2011-02-04

Logarithmic Depth Buffer
========================

Background
----------

There are a good couple of blog postings by Brano Kemen about
z-buffers for planetary-scale rendering.  He explains how to use a
log() function to map view z into depth buffer values, that
distributes resolution more evenly than the commonly available z- and
w-buffers.

http://outerra.blogspot.com/search/label/depth%20buffer

Slightly earlier versions appears on gamasutra as well, links:
http://www.gamasutra.com/blogs/BranoKemen/20090812/2725/Logarithmic_Depth_Buffer.php
http://www.gamasutra.com/blogs/BranoKemen/20091231/3972/Floating_Point_Depth_Buffers.php

He also explains that you can get the benefit of a logarithmic z
buffer by using a floating-point z-buffer, and running it backwards.
I.e. map the near values to larger depth-buffer values, and use
glDepthFunction(GL_DEPTH_LEQUAL) instead of GL_DEPTH_GEQUAL (or DX
equivalent).

Humus also has an earlier article that advocates running the
floating-point depth buffer backwards:
http://www.humus.name/index.php?ID=255

Kemen's formula for the z buffer is:

f(z) = log(C*z + 1) / log(C*Far + 1) * K

Where K = maximum value in depth buffer and C is a tuning parameter.

My Slight Variation
-------------------

I studied the same problem and came to similar conclusions, but
without the tuning parameter.  Here's the function I derived:

  assume an integer depth buffer
  k is the number of bits in the depth buffer
  K = 2^k - 1
  z is the view-space z value for the pixel in question
  zn is the position of the near-clip plane
  zf is the position of the far-clip plane
  f(z) = integer value to write into depth buffer

  f(z) = K * log(z / zn) / log(zf / zn)

This function gives constant relative precision.  I.e.
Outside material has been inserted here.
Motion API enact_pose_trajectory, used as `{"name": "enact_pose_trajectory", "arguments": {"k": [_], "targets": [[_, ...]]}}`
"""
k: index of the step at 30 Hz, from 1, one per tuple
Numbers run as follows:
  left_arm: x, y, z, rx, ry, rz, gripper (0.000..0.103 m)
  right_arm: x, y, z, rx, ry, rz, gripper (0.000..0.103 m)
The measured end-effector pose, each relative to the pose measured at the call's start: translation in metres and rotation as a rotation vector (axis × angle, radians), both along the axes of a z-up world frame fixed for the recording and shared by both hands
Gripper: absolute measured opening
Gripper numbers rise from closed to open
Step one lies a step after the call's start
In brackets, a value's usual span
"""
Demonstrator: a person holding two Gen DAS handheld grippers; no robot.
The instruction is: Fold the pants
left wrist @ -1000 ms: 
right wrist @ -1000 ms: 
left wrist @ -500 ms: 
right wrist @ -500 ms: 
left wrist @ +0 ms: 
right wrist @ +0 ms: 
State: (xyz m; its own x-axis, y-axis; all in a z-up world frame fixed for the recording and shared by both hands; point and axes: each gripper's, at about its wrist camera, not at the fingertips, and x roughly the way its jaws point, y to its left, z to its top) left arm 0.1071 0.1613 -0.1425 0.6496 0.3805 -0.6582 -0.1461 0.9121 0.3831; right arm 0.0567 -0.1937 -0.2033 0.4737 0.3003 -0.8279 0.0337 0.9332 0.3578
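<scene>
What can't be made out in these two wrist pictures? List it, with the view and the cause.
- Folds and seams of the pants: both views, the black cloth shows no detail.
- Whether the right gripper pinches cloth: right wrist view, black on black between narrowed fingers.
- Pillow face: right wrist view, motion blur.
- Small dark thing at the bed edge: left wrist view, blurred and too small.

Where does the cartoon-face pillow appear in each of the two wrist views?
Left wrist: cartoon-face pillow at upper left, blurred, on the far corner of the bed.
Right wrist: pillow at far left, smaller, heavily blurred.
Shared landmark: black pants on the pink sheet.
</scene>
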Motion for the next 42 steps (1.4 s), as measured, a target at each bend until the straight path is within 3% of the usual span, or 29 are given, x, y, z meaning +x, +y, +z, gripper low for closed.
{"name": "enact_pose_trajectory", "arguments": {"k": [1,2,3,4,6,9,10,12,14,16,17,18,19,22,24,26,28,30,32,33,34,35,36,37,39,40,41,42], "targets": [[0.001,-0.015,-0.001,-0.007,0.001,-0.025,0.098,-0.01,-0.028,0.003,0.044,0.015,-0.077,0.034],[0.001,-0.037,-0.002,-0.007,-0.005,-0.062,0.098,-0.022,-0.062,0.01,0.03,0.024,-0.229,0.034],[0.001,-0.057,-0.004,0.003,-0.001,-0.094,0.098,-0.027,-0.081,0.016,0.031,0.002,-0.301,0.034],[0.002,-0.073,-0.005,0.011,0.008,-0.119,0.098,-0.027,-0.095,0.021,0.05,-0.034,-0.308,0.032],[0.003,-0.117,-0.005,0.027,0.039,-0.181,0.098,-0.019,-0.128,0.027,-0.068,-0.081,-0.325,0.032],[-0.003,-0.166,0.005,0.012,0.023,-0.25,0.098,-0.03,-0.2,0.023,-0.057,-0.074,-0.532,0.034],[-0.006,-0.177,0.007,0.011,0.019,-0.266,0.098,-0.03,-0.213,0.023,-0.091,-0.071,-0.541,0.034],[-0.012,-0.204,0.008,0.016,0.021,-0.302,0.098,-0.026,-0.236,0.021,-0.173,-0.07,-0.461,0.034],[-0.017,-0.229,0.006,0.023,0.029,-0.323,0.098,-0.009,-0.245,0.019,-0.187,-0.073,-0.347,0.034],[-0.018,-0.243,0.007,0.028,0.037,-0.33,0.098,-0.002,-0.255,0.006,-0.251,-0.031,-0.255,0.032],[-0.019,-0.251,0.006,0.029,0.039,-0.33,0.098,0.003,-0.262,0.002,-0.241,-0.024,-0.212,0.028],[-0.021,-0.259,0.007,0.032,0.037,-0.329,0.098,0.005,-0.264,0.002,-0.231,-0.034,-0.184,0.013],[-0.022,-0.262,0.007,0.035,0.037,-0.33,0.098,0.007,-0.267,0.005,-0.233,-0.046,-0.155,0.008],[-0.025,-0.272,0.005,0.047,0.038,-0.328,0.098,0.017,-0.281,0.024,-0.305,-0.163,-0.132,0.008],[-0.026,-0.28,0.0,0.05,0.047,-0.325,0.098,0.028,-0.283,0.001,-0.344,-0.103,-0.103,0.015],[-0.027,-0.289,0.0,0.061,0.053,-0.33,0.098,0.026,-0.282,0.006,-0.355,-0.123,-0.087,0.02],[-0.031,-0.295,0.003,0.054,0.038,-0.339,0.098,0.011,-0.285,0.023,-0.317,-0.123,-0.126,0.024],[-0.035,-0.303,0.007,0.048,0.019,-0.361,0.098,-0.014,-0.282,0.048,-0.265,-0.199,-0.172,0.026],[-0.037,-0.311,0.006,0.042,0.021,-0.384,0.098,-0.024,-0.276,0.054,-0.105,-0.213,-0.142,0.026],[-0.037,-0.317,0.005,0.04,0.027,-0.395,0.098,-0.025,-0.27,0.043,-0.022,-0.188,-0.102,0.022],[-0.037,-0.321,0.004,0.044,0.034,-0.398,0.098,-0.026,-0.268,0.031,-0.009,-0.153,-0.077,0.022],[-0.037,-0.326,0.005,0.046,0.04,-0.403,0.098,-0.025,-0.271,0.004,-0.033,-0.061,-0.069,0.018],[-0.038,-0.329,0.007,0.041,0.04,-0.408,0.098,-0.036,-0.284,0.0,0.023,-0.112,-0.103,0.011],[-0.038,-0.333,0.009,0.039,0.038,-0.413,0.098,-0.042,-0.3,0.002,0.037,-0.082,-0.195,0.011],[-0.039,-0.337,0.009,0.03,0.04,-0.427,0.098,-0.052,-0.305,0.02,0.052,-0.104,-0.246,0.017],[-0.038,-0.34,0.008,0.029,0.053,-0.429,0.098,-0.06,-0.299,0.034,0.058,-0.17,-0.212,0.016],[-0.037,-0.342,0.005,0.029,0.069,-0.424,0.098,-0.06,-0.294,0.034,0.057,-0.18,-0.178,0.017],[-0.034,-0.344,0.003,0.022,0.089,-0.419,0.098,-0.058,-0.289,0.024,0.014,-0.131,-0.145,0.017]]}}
 g(i) = the view z value that maps to depth-buffer value i
      = zn * exp((i / K) * log(zf / zn))

 delta(z) = how far (in view space) to the next discrete depth value
          = g(f(z) + 1) - z

 rel(z) = relative precision
        = delta(z) / z
        = (n * exp((K * log(z/n) / log(f/n) + 1) / K * log(f/n)) - z)/z
        = (zf / zn) ^ (1 / K) - 1


Implications
------------

The function f(z) is designed so that rel(z) is constant!  In some
sense this is the optimal way to distribute z-buffer precision.  And
in practice, it is DRASTICALLY better than an ordinary z or w buffer.
The z-buffer piles up nearly all the resolution right up against the
near plane, at the expense of everything else, and the w buffer
distributes things linearly in view space, which is very bad for
close/mid objects.

For example, using the log formula we can use a 16-bit z-buffer to
draw planetary-scale scenes!  Let's make the world coords in meters,
set zn to 1 meter and zf to 100M meters (~16 Earth radii):

 let zn = 1
 let zf = 100e6
 f(zn) == 0
 f(zf) == 65535
 g(0) = 1
 g(1) = 1.000281
 g(2) = 1.000562
 ...
 g(65534) = 99971895.79
 g(65535) = 100000000.0

Relative precision is ~ 0.000281, meaning at a depth of z, the depth
buffer can resolve a difference in depth of (z * 0.000281).

So for some values of z:

   z          precision
---------   ------------
1 meter        0.2 mm
100 meters     2.8 cm
100 km         28 m
100,000 km     28 km

That's sort of on the edge of what is easy to deal with, although
compared to a regular 16-bit z-buffer it's a miracle.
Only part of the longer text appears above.